*What to work on*
Your answer must be the lines from the start of the records through the line with "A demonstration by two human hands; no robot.", exactly as written, without the pictures.

[Provided material — start]

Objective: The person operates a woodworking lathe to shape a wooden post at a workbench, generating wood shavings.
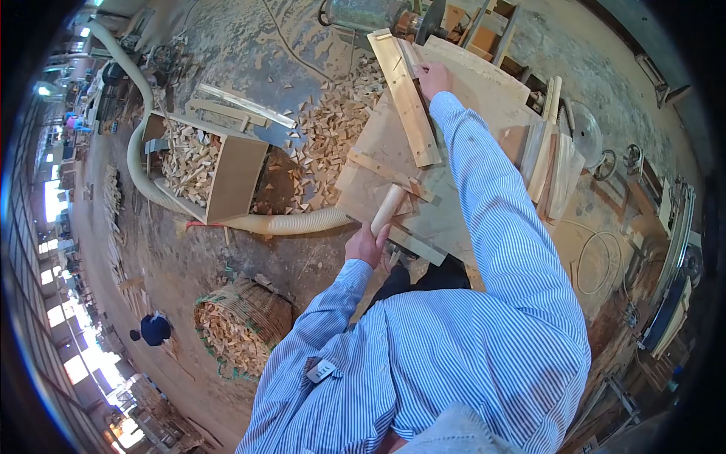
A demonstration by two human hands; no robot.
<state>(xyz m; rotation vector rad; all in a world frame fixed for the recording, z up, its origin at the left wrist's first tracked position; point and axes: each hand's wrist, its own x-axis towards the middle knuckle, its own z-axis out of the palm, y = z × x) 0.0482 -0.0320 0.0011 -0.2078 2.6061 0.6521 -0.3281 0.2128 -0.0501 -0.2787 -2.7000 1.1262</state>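
Observation:
My left hand is closed around a round, pale wooden handle at the near edge of the worktable. The handle's far end meets a flat wooden strip lying across the table. Farther off, my right hand has its fingers closed on a short, flat piece of wood. That piece lies beside a long wooden board with dark holes in it. Part of the right fingers' grip is hidden by the hand itself.
Wood offcuts are heaped left of the table. A wooden box and a woven basket hold more. A ribbed hose runs along the floor. A circular blade stands at right. Another person is far left.

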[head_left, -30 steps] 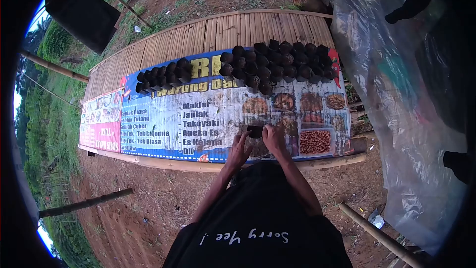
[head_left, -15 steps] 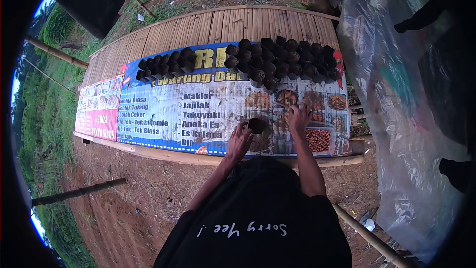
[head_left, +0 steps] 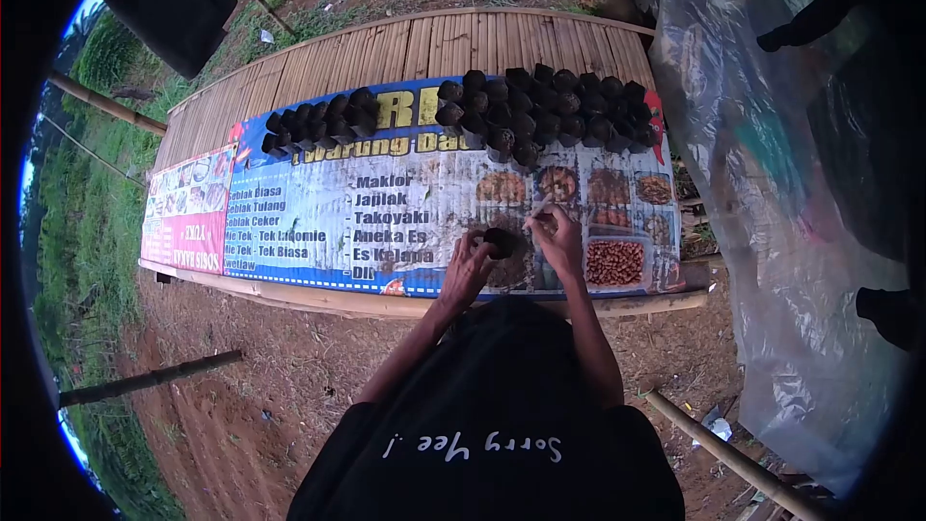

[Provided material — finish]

*Response to this exercise*
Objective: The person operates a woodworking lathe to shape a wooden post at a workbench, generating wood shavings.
A demonstration by two human hands; no robot.

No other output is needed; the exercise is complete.